Inside by Alix Ohlin was a fast and tidy read. The novel is made up of four narratives shoved all together into a cohesive message about love and pain. It also explores what keeps humans together and interacting, despite all the pain.
The story seems to be the most about Grace, an idealistic therapist who wants to save people who have been wounded and broken. This desire is not isolated to just her clients, but spills over into her own relationships. Grace wants to throw herself at someone and really know them inside, but it often turns into a vulnerability. In the end, she learns emotional restraint keeping her insides inside, without compromising intimacy.

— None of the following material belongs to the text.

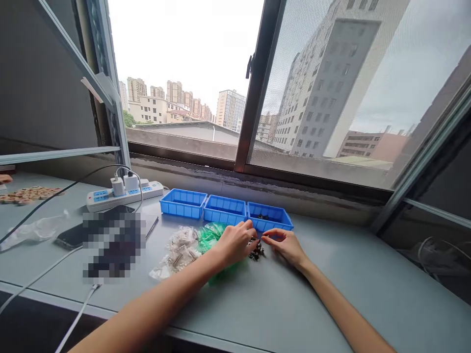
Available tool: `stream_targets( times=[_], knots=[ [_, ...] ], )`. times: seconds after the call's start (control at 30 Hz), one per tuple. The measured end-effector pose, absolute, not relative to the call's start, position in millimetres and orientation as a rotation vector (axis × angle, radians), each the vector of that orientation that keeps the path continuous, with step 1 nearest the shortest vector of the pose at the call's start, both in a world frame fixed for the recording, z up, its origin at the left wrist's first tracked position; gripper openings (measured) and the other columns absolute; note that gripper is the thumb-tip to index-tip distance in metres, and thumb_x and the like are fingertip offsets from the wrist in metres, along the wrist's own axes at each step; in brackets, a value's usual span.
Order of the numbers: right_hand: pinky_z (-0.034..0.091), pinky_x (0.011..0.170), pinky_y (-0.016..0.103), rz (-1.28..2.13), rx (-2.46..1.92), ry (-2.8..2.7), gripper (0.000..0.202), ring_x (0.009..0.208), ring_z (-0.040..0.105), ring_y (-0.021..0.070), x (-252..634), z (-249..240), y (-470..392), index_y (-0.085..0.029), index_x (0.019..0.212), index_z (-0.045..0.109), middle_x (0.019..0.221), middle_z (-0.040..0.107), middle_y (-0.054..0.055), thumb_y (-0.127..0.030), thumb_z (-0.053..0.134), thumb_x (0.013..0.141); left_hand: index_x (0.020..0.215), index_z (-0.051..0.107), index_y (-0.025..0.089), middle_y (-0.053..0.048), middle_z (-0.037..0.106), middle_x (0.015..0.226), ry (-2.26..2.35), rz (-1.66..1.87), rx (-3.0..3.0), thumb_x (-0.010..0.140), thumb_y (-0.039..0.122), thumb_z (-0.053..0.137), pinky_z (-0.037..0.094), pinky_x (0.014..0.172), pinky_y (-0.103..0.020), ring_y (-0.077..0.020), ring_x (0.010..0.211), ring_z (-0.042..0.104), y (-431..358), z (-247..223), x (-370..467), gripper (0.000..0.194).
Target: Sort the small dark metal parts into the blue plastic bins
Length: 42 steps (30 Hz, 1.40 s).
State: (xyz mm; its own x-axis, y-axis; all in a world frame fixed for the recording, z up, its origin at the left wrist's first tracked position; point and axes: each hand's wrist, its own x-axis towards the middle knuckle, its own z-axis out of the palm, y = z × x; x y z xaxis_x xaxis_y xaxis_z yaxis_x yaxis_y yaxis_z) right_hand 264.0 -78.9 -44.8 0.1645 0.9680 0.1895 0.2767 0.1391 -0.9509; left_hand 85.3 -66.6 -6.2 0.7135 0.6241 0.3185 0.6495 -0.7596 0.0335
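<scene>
A small pile of shiny dark parts (256, 252), too small to name, lies on the grey tabletop between my hands. My left hand (238, 241) reaches over the pile from the left, its fingers curled down, and whatever is in them is hidden. On the pile's right side, my right hand (286, 246) has thumb and forefinger brought together in a pinch; I cannot make out what is between them. A green plastic bag (210, 237) lies partly under my left hand and forearm. Beside it are clear plastic bags (180, 252) with small metal pieces inside.
Behind my hands stand three blue bins, the left bin (183, 210), the middle bin (224, 215) and the right bin (274, 223), which holds some dark parts. To the left are a power strip (152, 190) with chargers, cables, a phone (69, 237) and a pixelated patch.
</scene>
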Motion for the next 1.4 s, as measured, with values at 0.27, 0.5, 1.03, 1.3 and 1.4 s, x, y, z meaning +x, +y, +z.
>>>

Ohlin weaves a novel that is rich with insight and care. The characters are real, although maybe a tiny bit bland. I still think it was lovely. The premise was simple, and in a way feels like anyone’s life. I was interested in the characters, but I still felt that the novel lacked a certain flair. The outcomes seemed too predictable.
I have not read a book like this is a while. It’s simple, but with enough meat to satisfy a literary appetite. I loved how Ohlin explored how we bear witness to each others pain. Mitch, Grace’s ex-husband who was also a therapist says:
Sometimes he hated himself simply because he was alive when others were not, and he wanted to wipe out the memories of every patient he’d ever had, every problem he’s caused or heard about or failed to alleviate. Other times he thought he would never forget any of these things and that it was important not to, perhaps the most important task of his life. Witnessing the pain of others is the very least you can do in this world. It’s how you know when your turn comes, someone will be there with you.
And I think this is the point really of the inside lives we hold and keep and carry. We share them to know we are alive, and so others will know we will listen too.